Broadband can bridge the global development gap – broadband commission
Access to broadband could be the universal catalyst that lifts developing countries out of poverty and enables access to healthcare, education and basic social services, the United Nations (UN) Broadband Commission for Digital Development said.
The commission, which met in Dublin over the weekend on the back of an invitation from Digicel Group chairperson and one of the founding members of the group Denis O’Brien, comprised some of the world’s most prominent leaders from the technology sector, government, academia and UN agencies.
“The long-sought panacea to human poverty may at last be within our reach in the form of broadband networks that empower all countries to take their place in the global economy, overcoming traditional barriers like geography, language and resource constraints,” O’Brien said in a statement.
Mobile broadband had become the fastest growing technology in human history, particularly in developing regions, he noted.

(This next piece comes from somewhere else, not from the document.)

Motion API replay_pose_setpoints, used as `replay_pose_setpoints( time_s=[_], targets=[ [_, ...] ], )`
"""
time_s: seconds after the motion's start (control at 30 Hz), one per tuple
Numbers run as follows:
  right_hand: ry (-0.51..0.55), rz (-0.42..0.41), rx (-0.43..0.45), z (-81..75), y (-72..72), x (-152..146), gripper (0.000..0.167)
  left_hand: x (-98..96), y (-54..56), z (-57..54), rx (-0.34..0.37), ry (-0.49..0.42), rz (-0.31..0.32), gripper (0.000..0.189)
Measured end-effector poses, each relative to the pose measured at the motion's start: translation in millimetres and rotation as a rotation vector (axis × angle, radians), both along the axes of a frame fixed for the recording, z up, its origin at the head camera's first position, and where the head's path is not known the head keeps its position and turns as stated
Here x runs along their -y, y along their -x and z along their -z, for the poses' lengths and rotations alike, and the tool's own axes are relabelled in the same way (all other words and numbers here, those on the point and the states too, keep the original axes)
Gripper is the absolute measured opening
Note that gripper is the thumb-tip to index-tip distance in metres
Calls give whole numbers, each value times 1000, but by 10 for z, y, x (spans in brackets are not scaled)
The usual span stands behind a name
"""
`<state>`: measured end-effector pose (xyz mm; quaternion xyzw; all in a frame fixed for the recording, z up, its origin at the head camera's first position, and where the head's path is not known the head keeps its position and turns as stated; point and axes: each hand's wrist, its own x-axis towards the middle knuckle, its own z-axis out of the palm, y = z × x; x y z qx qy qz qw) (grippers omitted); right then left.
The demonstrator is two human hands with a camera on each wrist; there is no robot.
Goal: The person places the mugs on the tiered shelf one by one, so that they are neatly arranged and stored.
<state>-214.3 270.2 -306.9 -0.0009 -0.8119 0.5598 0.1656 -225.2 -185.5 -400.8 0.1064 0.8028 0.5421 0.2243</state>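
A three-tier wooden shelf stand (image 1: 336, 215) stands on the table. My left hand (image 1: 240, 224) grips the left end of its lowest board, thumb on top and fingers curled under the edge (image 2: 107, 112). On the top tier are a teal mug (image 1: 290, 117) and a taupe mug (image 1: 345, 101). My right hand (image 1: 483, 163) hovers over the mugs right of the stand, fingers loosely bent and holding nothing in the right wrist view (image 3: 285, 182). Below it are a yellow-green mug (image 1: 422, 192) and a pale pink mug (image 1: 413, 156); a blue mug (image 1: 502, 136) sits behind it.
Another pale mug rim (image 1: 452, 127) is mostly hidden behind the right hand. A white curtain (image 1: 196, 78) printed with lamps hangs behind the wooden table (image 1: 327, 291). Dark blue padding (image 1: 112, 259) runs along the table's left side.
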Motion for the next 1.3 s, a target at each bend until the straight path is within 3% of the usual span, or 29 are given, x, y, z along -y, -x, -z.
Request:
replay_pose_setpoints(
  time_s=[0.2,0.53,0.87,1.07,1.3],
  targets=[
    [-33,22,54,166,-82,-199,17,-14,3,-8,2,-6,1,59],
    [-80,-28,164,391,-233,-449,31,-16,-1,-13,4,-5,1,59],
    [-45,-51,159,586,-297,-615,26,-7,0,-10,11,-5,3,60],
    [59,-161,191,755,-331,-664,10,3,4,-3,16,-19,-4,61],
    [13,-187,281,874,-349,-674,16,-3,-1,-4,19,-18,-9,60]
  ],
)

There were about seven-billion recorded mobile phone subscriptions – roughly the world’s total population – and over 2.7-billion people now ‘online’, with active mobile broadband subscriptions now exceeding 2.1-billion.
The developing world accounted for 90% of global net additions for mobile cellular and 82% of global net additions of new Internet users since early 2010, when the commission was established.
“That translates to 820-million new Internet users and two-billion new mobile broadband subscribers in developing countries in just four years,” added International Telecommunications Union secretary-general Dr Hamadoun Touré.
It was expected that, in the world’s 200 biggest cities, the number of connected devices would increase from an average of 400 devices per km2 to over 13 000 devices per km2 by 2016.
Touré urged the commissioners to consider defining a ‘Broadband for Millennium Development Goals (MDGs) Acceleration Framework’, which could be presented to UN secretary-general Ban Ki-moon for endorsement at the next meeting in September.
“For the first time in history, broadband gives us the power to end extreme poverty and put our planet on a new, sustainable development course,” Touré said.
However, with 95% of global telecommunications infrastructure funded by the private sector, better incentives were urgently needed if investment were to expand in line with the impending exponential growth of connected users and Internet of Things data streams, O’Brien warned, urging governments and international financing bodies to remove current barriers to investment.
In many countries, telecommunications infrastructure now needed to be doubled every year.
“No other sector is facing a similar capital expenditure investment challenge. We need to identify viable new operating and financing models,” said Carlos Jarque, who attended the meeting as the representative of commission cochairperson Carlos Slim Helú.
Rwanda had adopted a public-private partnership (PPP) approach, Rwanda President Paul Kagame said.
“This has allowed broadband and information and communications technology to continue to play an important role in the progress we have made towards the achievement of the MDGs,” he explained.
Rwanda’s nationwide fourth-generation mobile broadband network was currently being rolled out through a PPP.